Dagster is a Python-native data orchestration platform built around the concept of software-defined assets: data artefacts that know their own lineage, can be materialised on demand or on a schedule, and expose rich metadata and observability out of the box. For macro data workflows — pulling indicator series, detecting release events, storing snapshots, and alerting on anomalies — Dagster is an excellent fit. This guide walks through building a pipeline that ingests FXMacroData indicators into a local SQLite store, surfaces upcoming release calendar events, and runs automatically on a daily schedule.
What you will build
- A FXMacroData Dagster resource — a reusable, configurable API client shared across all assets
- Four software-defined assets — policy rates, CPI, forex spot, and the release calendar for a chosen currency pair
- A daily job and schedule — runs every weekday morning before the London open to refresh the latest readings
- An anomaly sensor — watches for unexpected inflation prints and fires an alert via a webhook
Prerequisites
- Python 3.10+ — all snippets use modern type hints and
matchstatements - FXMacroData API key — sign up at /subscribe; USD indicator data is publicly accessible without a key
- Basic Dagster familiarity — you should know what assets and jobs are; the Dagster quickstart covers the basics in ten minutes
Step 1 — Install Dagster and project dependencies
Create a fresh virtual environment and install Dagster alongside the small set of libraries this pipeline uses.
Pinning dagster and dagster-webserver to the same version avoids the most common
installation pitfall.
python -m venv .venv
source .venv/bin/activate # Windows: .venv\Scripts\activate
pip install "dagster==1.9.*" "dagster-webserver==1.9.*" \
requests pandas sqlalchemy
Initialise a minimal project layout. Dagster's scaffold command creates the directory structure and a
pyproject.toml that lets the local UI discover your definitions automatically.
dagster project scaffold --name fxmacro_pipeline
cd fxmacro_pipeline
Store your API key as an environment variable. Never hard-code credentials in source files.
export FXMACRO_API_KEY="YOUR_API_KEY"
On production hosts, inject the key via your scheduler's secret management (GitHub Actions secrets, Kubernetes secrets, Dagster Cloud environment variables). The pipeline reads it from the environment at runtime — no changes needed to the code.
Step 2 — Define a reusable FXMacroData resource
A Dagster resource is a shared, injectable dependency — analogous to a database connection or an HTTP session. Wrapping the FXMacroData REST API in a resource means every asset can call it without duplicating authentication logic or timeout handling.

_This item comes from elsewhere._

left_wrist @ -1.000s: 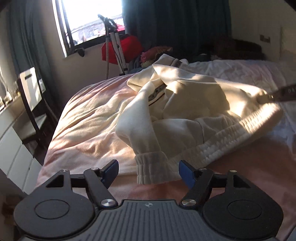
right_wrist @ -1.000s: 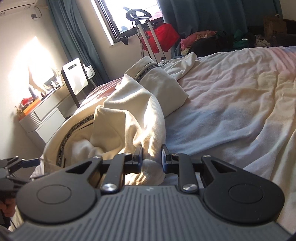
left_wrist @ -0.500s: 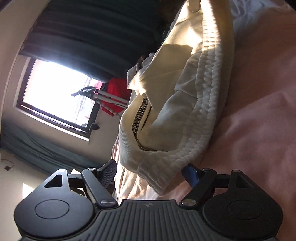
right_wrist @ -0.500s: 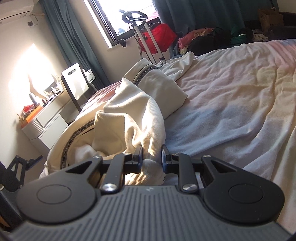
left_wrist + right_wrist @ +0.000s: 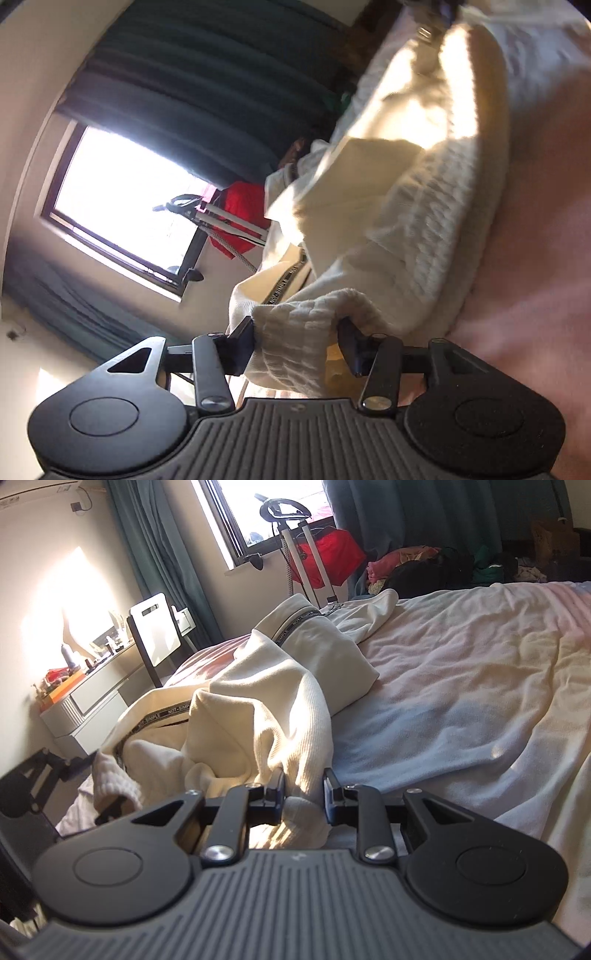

Create fxmacro_pipeline/resources.py:
import os
from typing import Any
import requests
from dagster import ConfigurableResource, get_dagster_logger
_BASE_URL = "https://fxmacrodata.com/api/v1"
class FXMacroDataResource(ConfigurableResource):
"""Thin wrapper around the FXMacroData REST API."""
api_key: str = "" # overridden at run-time from env
timeout: int = 15
def _get(self, path: str, **params: Any) -> dict:
logger = get_dagster_logger()
key = self.api_key or os.environ.get("FXMACRO_API_KEY", "")
resp = requests.get(
f"{_BASE_URL}{path}",
params={"api_key": key, **params},
timeout=self.timeout,
)
resp.raise_for_status()
data = resp.json()
logger.debug("GET %s → %d records", path, len(data.get("data", [])))
return data
def get_announcements(
self,
currency: str,
indicator: str,
start: str = "2020-01-01",
) -> list[dict]:
"""Return time-series records for a macro indicator."""
result = self._get(
f"/announcements/{currency.lower()}/{indicator}",
start=start,
)
return result.get("data", [])
def get_forex(self, base: str, quote: str, start: str = "2023-01-01") -> list[dict]:
"""Return daily FX spot-rate records."""
result = self._get(f"/forex/{base.lower()}/{quote.lower()}", start=start)
return result.get("data", [])
def get_calendar(self, currency: str) -> list[dict]:
"""Return the upcoming release calendar for a currency."""
result = self._get(f"/calendar/{currency.lower()}")
return result.get("data", [])
Why ConfigurableResource?
ConfigurableResource lets you swap credentials and timeouts between dev and prod without
touching asset code. You configure the resource once in Definitions and Dagster injects it
wherever it is declared as a parameter.
Step 3 — Define macro data assets
Each Dagster asset represents one logical data product. Materialising an asset fetches the latest data from FXMacroData and persists it locally. We define four assets: the Fed policy rate, the US CPI, the ECB policy rate, and the EUR/USD spot series. A fifth asset then reads the release calendar so the pipeline knows when the next high-impact announcements are due.
Create fxmacro_pipeline/assets.py:
import os
import sqlite3
from datetime import date, timedelta
import pandas as pd
from dagster import (
AssetExecutionContext,
MaterializeResult,
MetadataValue,
asset,
)
from .resources import FXMacroDataResource
_DB_PATH = os.environ.get("FXMACRO_DB", "fxmacro_data.db")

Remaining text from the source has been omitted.